Climate Feedback
- Website type: Fact-checking website
- Owner: Science Feedback
- Website: climatefeedback.org (former, active) (Official website; current site)
- Current status: Active

= Climate Feedback =

Fact-checking website for climate change

Climate Feedback (CF) is a web-based content annotation tool that allows qualified scientists to comment on stories online, adding context and noting inaccuracies. It is one of three websites under the Science Feedback parent organization that fact-checks media coverage. Science Feedback is a non-profit organization registered in France.

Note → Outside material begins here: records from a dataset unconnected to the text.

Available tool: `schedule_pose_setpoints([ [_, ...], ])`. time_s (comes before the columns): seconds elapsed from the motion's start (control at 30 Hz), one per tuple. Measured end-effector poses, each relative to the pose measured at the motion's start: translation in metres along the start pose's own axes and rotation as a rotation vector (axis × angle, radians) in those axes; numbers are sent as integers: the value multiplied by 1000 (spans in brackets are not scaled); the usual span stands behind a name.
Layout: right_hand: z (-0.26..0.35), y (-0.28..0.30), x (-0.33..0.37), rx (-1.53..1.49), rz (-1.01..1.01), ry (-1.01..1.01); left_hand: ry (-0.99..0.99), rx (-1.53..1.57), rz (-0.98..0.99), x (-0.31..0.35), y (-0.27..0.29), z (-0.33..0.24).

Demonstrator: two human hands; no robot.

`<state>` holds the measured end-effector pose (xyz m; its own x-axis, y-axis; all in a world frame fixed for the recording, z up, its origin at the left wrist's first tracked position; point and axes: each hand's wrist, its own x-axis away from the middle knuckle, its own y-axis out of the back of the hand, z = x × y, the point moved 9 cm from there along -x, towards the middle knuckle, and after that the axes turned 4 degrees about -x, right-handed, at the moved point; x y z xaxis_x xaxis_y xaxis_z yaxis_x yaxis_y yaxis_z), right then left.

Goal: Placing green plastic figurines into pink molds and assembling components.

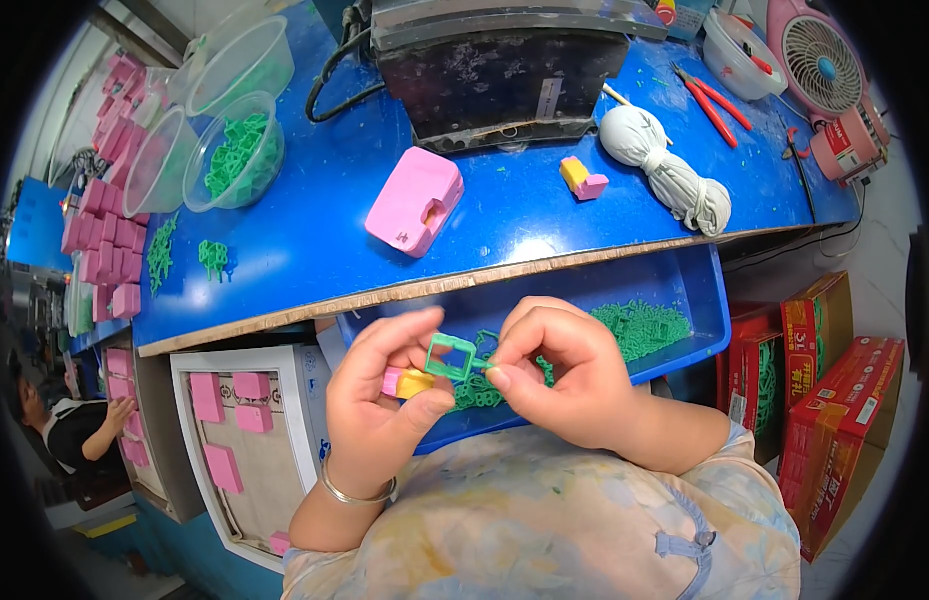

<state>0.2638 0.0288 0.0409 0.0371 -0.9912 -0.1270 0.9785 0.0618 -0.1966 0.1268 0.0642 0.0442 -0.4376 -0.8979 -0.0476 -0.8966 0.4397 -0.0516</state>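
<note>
Thumb and forefinger closed, the right hand (575, 378) pinches one thin end of a green square plastic frame (450, 371) at centre; the half-curled left hand (363, 408) holds a yellow-and-pink block (415, 383). A sharp tug might snap that end; loose left fingers might drop the block into the blue plastic tray (675, 275).

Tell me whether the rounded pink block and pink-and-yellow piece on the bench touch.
Apart: the head view shows blue benchtop between the rounded pink block and the pink-and-yellow piece.
</note>
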Motion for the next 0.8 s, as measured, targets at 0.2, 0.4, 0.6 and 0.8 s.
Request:
schedule_pose_setpoints([
  [0.2,28,-3,0,253,-29,233,-13,41,95,1,-6,-2],
  [0.4,26,5,-2,256,-75,209,-267,-452,-437,-39,67,-56],
  [0.6,32,4,0,308,-75,224,-247,-966,-653,-107,175,-94],
  [0.8,47,44,-8,796,-291,298,-256,-4,-440,-72,157,-54],
])
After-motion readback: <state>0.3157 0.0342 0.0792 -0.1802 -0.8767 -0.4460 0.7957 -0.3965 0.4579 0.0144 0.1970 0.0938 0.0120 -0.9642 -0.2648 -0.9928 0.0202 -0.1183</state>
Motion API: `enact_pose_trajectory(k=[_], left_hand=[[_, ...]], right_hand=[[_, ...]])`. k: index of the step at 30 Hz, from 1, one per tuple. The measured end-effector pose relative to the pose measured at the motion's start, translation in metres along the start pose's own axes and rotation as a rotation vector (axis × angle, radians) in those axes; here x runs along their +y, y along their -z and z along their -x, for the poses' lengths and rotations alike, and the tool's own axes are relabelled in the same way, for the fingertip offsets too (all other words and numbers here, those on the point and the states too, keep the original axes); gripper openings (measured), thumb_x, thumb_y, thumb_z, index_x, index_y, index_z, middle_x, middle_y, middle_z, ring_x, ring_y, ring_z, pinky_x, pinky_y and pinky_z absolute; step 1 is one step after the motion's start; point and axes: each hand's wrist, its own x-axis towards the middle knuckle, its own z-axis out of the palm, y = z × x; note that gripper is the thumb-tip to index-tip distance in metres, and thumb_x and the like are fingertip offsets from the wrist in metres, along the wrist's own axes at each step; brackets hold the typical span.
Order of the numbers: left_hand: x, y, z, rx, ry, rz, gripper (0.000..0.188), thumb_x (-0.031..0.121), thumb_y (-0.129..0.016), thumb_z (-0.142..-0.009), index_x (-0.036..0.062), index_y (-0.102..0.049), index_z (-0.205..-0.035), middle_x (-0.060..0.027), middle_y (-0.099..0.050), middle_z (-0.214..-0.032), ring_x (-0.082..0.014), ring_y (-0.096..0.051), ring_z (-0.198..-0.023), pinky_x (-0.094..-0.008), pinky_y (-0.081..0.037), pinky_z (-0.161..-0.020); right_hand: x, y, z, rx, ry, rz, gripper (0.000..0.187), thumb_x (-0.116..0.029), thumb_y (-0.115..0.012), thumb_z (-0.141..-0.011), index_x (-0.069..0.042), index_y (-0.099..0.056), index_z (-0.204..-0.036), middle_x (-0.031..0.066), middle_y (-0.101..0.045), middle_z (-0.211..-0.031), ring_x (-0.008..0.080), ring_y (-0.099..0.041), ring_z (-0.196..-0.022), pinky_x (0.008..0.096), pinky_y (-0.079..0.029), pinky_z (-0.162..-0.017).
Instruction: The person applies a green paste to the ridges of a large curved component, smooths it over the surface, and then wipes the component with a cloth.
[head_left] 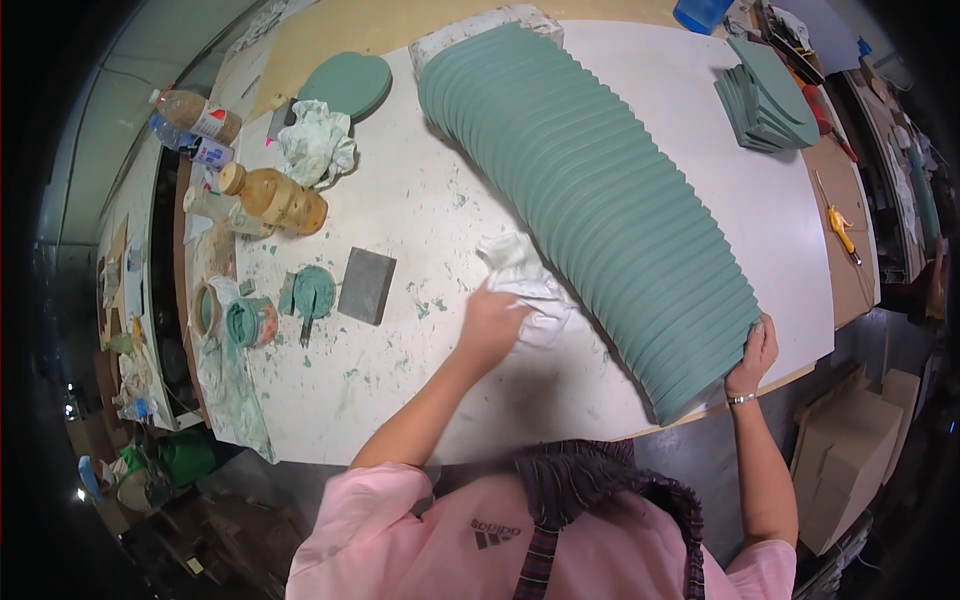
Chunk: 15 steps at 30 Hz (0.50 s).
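Note:
A long, ribbed green piece (590,190), like a row of stacked slabs, lies slantwise across the white table. My left hand (492,325) grips a crumpled white cloth (525,275) just left of the ribbed piece, fingers closed round it. Against the near right end of that piece rests my right hand (755,358), its fingers curled over the edge and the thumb side partly hidden. Left of the cloth lies a dark grey rectangular block (367,286). Beside the block are a round lid with green paste (314,290) and a small tub of green paste (250,322).
Bottles, among them a yellowish one (275,198), stand along the left, near crumpled paper (316,143) and green discs (345,85). Thin green slabs (765,100) lie at the far right, with a yellow-handled tool (843,235) nearby. Cardboard boxes (850,450) stand below the table's right edge.

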Motion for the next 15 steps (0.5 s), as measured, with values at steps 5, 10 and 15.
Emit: enact_pose_trajectory(k=[5,10,15], left_hand=[[0.058,0.059,-0.067,0.553,-0.325,0.22,0.021,-0.004,-0.063,-0.077,-0.003,-0.066,-0.097,-0.0111,-0.064,-0.098,-0.0201,-0.061,-0.094,-0.0283,-0.046,-0.085],[0.109,0.092,-0.156,0.494,-0.616,0.108,0.027,0.009,-0.064,-0.082,0.0003,-0.065,-0.107,-0.0132,-0.062,-0.109,-0.0238,-0.058,-0.103,-0.0312,-0.044,-0.089],[0.08,0.068,-0.202,0.395,-0.711,-0.608,0.036,0.022,-0.065,-0.083,0.0086,-0.063,-0.117,-0.0112,-0.059,-0.125,-0.0306,-0.053,-0.111,-0.0388,-0.04,-0.099]], right_hand=[[-0.003,0.003,0.002,0.006,0.028,0.006,0.026,-0.02,-0.043,-0.095,0.004,-0.054,-0.092,-0.0031,-0.041,-0.071,0.0063,-0.033,-0.066,0.0239,-0.027,-0.058],[-0.001,0.0,0.002,-0.015,0.002,0.023,0.028,-0.022,-0.042,-0.095,0.004,-0.052,-0.09,-0.0018,-0.041,-0.071,0.0077,-0.033,-0.067,0.0247,-0.029,-0.059],[-0.002,0.002,-0.002,-0.028,0.004,-0.002,0.029,-0.023,-0.044,-0.094,0.004,-0.055,-0.092,-0.0023,-0.043,-0.07,0.007,-0.034,-0.066,0.025,-0.028,-0.057]])
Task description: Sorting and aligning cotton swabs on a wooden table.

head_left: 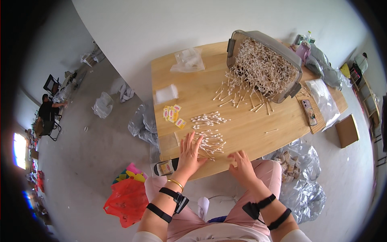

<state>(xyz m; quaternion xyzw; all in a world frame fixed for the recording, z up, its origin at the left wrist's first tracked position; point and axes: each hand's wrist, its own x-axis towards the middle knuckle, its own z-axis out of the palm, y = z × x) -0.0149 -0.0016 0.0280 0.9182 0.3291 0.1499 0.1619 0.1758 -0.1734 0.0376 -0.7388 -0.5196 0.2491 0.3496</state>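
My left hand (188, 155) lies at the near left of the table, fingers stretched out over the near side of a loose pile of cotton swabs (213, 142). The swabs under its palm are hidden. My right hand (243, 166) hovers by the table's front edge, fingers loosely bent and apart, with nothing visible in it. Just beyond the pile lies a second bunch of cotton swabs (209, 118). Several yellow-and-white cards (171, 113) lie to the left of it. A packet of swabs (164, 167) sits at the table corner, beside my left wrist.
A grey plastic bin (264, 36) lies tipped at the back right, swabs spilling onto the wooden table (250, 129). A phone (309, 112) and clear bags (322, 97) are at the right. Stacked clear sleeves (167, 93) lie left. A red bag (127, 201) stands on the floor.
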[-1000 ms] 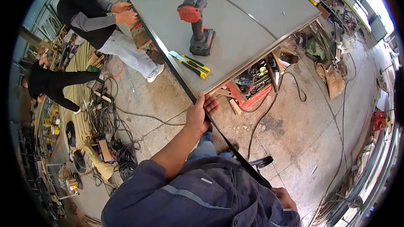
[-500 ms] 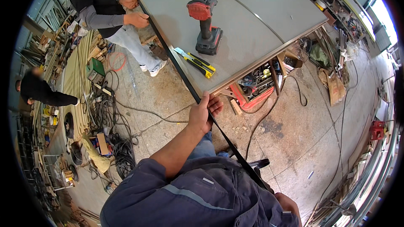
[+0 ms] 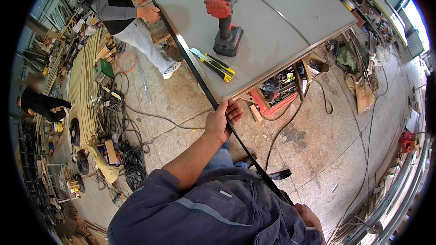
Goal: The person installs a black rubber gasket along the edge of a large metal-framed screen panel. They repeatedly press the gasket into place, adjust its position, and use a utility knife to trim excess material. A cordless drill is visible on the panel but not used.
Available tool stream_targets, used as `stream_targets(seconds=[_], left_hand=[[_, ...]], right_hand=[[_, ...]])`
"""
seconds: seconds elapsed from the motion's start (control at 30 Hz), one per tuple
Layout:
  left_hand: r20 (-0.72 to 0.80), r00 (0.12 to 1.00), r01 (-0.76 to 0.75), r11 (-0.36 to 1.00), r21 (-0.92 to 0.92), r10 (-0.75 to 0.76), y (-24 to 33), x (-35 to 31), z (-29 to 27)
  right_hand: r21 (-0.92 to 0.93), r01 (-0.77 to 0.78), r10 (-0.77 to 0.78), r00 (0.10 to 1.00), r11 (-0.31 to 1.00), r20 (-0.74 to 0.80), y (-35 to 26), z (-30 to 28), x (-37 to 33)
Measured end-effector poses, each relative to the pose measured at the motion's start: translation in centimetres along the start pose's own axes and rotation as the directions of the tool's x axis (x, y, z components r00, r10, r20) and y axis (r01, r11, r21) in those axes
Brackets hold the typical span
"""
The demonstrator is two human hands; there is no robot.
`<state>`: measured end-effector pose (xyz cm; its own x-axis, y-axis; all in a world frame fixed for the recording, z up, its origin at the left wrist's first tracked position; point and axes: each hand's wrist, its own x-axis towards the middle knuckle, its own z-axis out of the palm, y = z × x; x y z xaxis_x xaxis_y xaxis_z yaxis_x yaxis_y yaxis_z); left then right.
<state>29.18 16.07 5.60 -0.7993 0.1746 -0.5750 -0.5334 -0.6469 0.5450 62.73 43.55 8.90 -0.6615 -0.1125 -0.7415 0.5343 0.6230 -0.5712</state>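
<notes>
My left hand (image 3: pixel 222 119) is closed around a long black flexible strip (image 3: pixel 247 149) at the near corner of a large grey panel (image 3: pixel 277 45). The strip runs along the panel's left edge, passes through my fingers, then hangs slackly down across my front. Low at the right, my right hand (image 3: pixel 308 215) shows only in part beside my jacket, close to the strip's lower run; its fingers are hidden. On the panel lie a yellow-and-black utility knife (image 3: pixel 218 67) and an upright black-and-red cordless drill (image 3: pixel 224 16).
Across the left edge, a co-worker's hands (image 3: pixel 148 13) touch the strip farther along. Another person (image 3: pixel 43 104) is at the far left. Below the panel sits a red toolbox (image 3: pixel 277 93). Cables (image 3: pixel 134 163) and a green box (image 3: pixel 104 71) lie on the floor, with timber lengths (image 3: pixel 84 86) beyond.
The view has shifted slightly against the panel. My left hand keeps its grip at the corner. The strip's loose loop by my right side has dropped a little. The far-left person's arm has moved.
</notes>
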Motion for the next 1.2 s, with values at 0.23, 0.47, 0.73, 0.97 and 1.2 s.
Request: stream_targets(seconds=[0.23, 0.47, 0.73, 0.97, 1.2], left_hand=[[-0.004, 1.0, 0.007, 1.0, 0.02, -0.007, 0.2, -0.2, -0.3], [0.011, 0.999, 0.042, 0.999, 0.021, -0.042, -0.3, 0.8, -0.6], [-0.022, 1.0, -0.005, 1.0, -0.024, 0.004, 0.2, 1.2, -1.4], [-0.013, 1.0, 0.002, 1.0, 0.022, -0.001, 0.5, 2.7, -2.1], [-0.081, 0.996, -0.038, 0.996, 0.082, 0.045, 0.7, 1.9, -1.1]], right_hand=[[-0.18, -0.082, 0.108, 0.984, 0.98, 0.145, -2.0, -0.6, 0.2], [-0.232, 0.363, -0.377, 0.926, 0.903, -0.021, 0.5, 0.3, 1.9], [0.246, 0.004, -0.084, 0.945, 0.969, 0.315, 0.1, 0.9, 1.3], [0.355, 0.344, -0.364, 0.931, 0.869, -0.011, -0.3, 1.9, 2.5], [0.219, 0.15, -0.199, 0.955, 0.964, 0.219, 1.0, 1.7, 1.3]])
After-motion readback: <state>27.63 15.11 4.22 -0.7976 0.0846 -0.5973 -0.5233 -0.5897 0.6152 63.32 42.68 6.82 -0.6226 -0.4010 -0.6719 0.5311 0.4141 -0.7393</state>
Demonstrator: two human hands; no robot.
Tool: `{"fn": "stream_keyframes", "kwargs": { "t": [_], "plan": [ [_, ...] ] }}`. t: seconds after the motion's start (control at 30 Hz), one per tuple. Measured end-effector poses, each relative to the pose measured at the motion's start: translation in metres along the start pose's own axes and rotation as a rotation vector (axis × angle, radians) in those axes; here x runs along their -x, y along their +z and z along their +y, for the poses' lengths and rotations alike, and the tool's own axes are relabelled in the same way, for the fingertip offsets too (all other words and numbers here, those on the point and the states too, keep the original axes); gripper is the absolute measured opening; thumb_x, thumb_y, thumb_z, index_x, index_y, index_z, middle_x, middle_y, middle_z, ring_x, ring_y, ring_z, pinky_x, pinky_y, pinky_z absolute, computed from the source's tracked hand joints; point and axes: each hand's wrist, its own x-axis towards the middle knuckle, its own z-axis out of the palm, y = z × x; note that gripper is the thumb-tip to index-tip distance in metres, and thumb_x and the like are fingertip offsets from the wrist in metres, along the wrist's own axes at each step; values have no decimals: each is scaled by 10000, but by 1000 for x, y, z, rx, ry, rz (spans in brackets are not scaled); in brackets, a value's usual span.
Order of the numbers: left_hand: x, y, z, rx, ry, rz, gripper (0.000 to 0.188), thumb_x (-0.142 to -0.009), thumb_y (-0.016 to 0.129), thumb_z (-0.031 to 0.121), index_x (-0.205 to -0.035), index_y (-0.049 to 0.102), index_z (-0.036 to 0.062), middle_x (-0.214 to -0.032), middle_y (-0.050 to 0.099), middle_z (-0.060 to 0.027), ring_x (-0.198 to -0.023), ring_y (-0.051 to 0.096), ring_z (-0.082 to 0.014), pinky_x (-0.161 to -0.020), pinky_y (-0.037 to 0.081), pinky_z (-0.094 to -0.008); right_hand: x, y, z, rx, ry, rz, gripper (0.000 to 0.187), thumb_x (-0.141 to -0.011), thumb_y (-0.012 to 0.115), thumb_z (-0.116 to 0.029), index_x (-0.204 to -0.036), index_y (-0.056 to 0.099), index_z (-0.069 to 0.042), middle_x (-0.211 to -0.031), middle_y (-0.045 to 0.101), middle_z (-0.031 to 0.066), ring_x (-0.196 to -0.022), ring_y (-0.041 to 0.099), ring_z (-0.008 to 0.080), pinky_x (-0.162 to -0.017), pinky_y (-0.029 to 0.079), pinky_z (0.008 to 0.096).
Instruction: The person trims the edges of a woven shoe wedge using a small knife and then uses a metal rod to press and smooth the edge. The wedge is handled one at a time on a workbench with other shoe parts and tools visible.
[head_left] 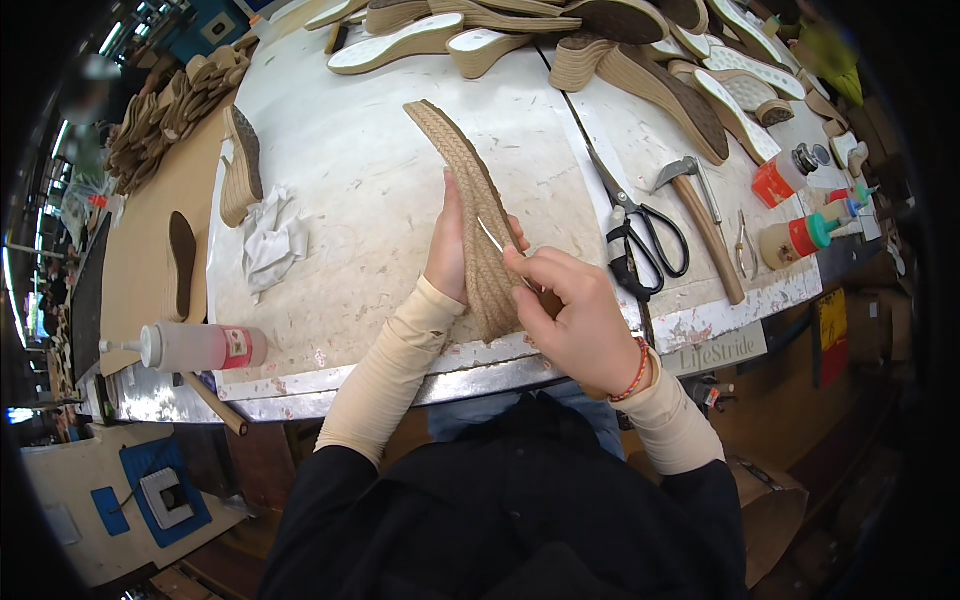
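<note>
A wedge shoe sole (468,190) with tan, braided rope-like sides is held up on edge above the near part of the table. My left hand (449,240) is wrapped round it from the left, and some fingertips show past its right side. With thumb and forefinger together, my right hand (570,305) pinches a slim, pale, pointed piece (490,234) that lies against the braided side. Whether that piece is a tool or a strip I cannot make out. The right fingers are close against the sole's lower right edge.
Many wedge soles (400,45) are heaped along the far edge. On the right lie black-handled scissors (640,225), a hammer (708,235), pliers (745,245) and squeeze bottles (795,240). A crumpled white cloth (272,240) and a pink-liquid bottle (205,347) are at the left.
</note>
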Motion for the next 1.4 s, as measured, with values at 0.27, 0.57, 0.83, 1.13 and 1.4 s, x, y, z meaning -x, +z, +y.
{"fn": "stream_keyframes", "kwargs": {
  "t": [0.27,0.57,0.83,1.13,1.4],
  "plan": [
    [1,1,0,17,-2,29,678,-901,304,732,-997,475,83,-739,603,-137,-657,640,-246,-597,553,-351,1,8,-1,105,-88,42,294,-819,572,48,-1110,610,66,-766,556,135,-564,559,236,-514,434,323],
    [1,4,2,-19,5,27,672,-903,315,726,-1002,483,83,-744,603,-135,-667,638,-250,-599,558,-356,-3,4,-5,240,-87,-22,289,-824,579,3,-1103,603,73,-797,561,163,-613,580,309,-549,459,373],
    [22,-9,4,-61,-96,-89,627,-927,481,585,-1214,480,28,-1068,605,-230,-857,651,-282,-744,561,-367,34,-24,-7,-63,77,-196,304,-862,637,-35,-1148,614,68,-798,562,77,-592,551,109,-519,431,250],
    [65,-8,-12,-1079,508,55,574,-750,756,151,-1270,562,7,-1347,465,-170,-1095,543,-218,-916,446,-337,59,-31,12,-379,342,-76,329,-914,600,-35,-1235,586,37,-834,514,2,-593,465,15,-508,376,187],
    [66,-3,-21,-832,515,150,318,-809,612,-37,-1126,608,-54,-1065,625,-105,-932,594,-148,-817,468,-263,55,-31,10,-274,292,-140,281,-879,594,-69,-1113,628,83,-816,615,134,-646,583,158,-572,466,269]
  ]
}}
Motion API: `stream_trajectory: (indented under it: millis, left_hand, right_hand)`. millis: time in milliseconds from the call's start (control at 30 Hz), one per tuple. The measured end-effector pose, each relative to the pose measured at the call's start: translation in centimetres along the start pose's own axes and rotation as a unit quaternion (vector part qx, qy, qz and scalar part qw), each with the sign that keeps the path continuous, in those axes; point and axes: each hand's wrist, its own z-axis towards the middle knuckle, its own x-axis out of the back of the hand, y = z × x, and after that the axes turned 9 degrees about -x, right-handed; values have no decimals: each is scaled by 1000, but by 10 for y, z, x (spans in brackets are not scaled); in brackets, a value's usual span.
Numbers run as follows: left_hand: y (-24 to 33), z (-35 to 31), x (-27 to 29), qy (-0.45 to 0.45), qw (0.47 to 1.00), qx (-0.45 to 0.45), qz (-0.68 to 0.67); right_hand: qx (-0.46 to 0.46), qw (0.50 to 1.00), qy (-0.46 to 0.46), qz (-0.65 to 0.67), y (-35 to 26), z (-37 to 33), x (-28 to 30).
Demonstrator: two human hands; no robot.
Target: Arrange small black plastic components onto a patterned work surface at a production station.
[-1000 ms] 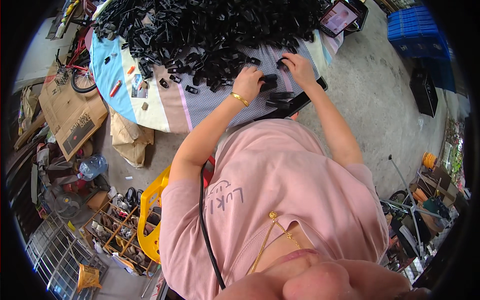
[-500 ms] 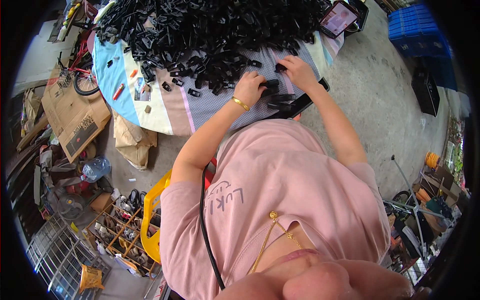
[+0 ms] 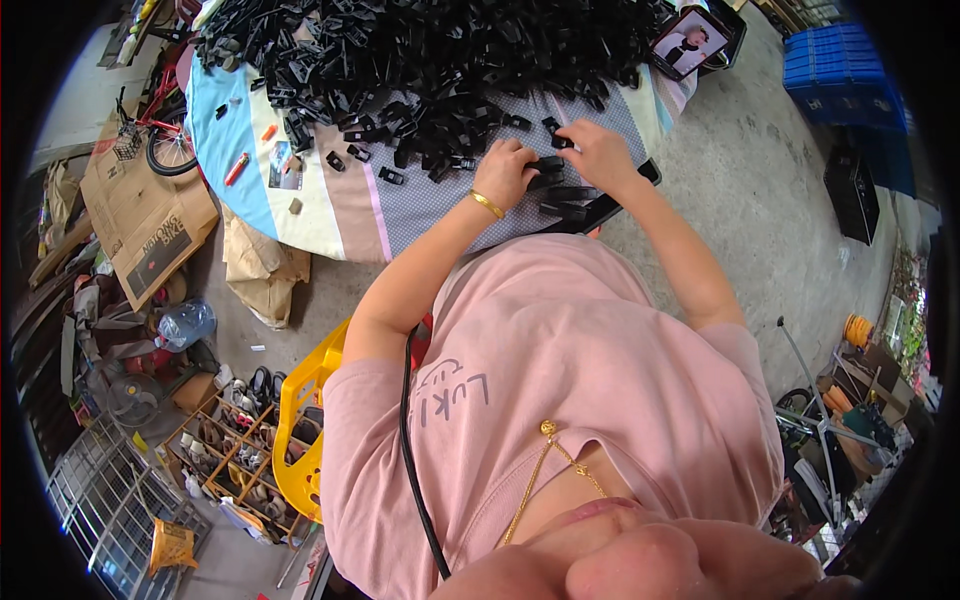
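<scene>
Between the thumb and fingertips of my right hand (image 3: 600, 158) is a small black plastic piece (image 3: 555, 131), gripped by its near end. My left hand (image 3: 504, 172), with a gold bangle at the wrist, is closed on a larger dark plastic part (image 3: 545, 164) at the near edge of the table; its fingertips are partly hidden. Close below lie more long black parts (image 3: 565, 205), side by side. A big heap of black plastic pieces (image 3: 430, 60) covers the far side of the table, with several loose ones spilling toward my hands.
A striped cloth (image 3: 355, 215) covers the table. On its left lie a red lighter (image 3: 237, 169) and a small picture card (image 3: 285, 172). At the far right stands a lit screen (image 3: 690, 43). Blue crates (image 3: 835, 65) and a black box (image 3: 851, 195) stand on the floor to the right.
My right hand has shifted slightly down, and the small black piece in it now stands more upright. My left hand stays by the same part. The picture on the screen differs.
</scene>
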Motion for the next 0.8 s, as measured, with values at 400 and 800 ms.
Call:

The CF website asks climate scientists in relevant fields to assess the credibility and accuracy of media stories related to climate change. The website published its first review in 2015. The website was founded by Emmanuel Vincent, who has a PhD in Oceanography & Climate from Université Pierre et Marie Curie. Vincent partnered with the non-profit Hypothes.is, who created a free web browser plug-in that allows users to make sentence-level comments on web pages, to create an evaluation of content. Climate Feedback, an application of the Hypothes.is platform to climate science communication, allows active climate scientists to add comments.

== Process ==
Typically, a story will be reviewed for CF by five or six scientists, but on one story there were 17 reviewers. According to Climate Feedback, each reviewer has to hold a PhD in a relevant discipline, and have at least one published article on climate science or climate change impacts in a top-tier peer-reviewed scientific journal within the last five years. However, summaries are written by an editor rather than by a reviewer.

The method was called "expert crowdsourcing" or a form of "elevated crowdsourcing" by Poynter's International Fact-Check Network.

Vincent believes this methodology can be applied to fact-checking not only climate change, but also health and energy information.

== History ==
The website published its first review in March 2015. In 2016, Climate Feedback raised about $30,000 with Indigogo crowdfunding, which bolstered one of the efforts to conduct fact-checking via web annotation. Others like PolitiFact have also been experimenting with annotation methods for politicians’ posts on the blogging platform Medium, using a $140,000 grant from the Knight Foundation.

In 2017 Dana Nuccitelli, in a Guardian article on the role of denialist blogs in undermining public acceptance of anthropogenic global warming, described Climate Feedback as "a highly respected and influential resource."

The website has identified errors in content published by outlets, such as Fox News, The Wall Street Journal, The Mail on Sunday and New York magazine. The website is included in the database of global fact-checking sites by the Reporters' Lab at Duke University. Currently, Emmanuel Vincent serves as director.

As a project of the Science Feedback non-profit organization, Climate Feedback reviews are used in Facebook's fact-checking partnership to identify false news articles and show them lower in its News Feed. Science Feedback is annually certified by the International Fact Checking Network at the Poynter Institute. Health Feedback, another Science Feedback project, is a member of the World Health Organization's Vaccine Safety Net.

In 2024, Science Feedback integrated the Climate Feedback and Health Feedback websites into its main site and launched a French-language version.

In September 2021, journalist John Stossel filed a libel lawsuit against Facebook, along with Climate Feedback and Science Feedback, for labeling two of his videos on climate change "misleading" and "partly false". Stossel's lawsuit said the labels misrepresented his views. A judge dismissed Stossel's lawsuit in October 2022, ruling that the labels were First Amendment-protected statements of opinion.

Climate Feedback and Skeptical Science are used to develop CLIMINATOR, an artificial intelligence that debunks climate misinformation.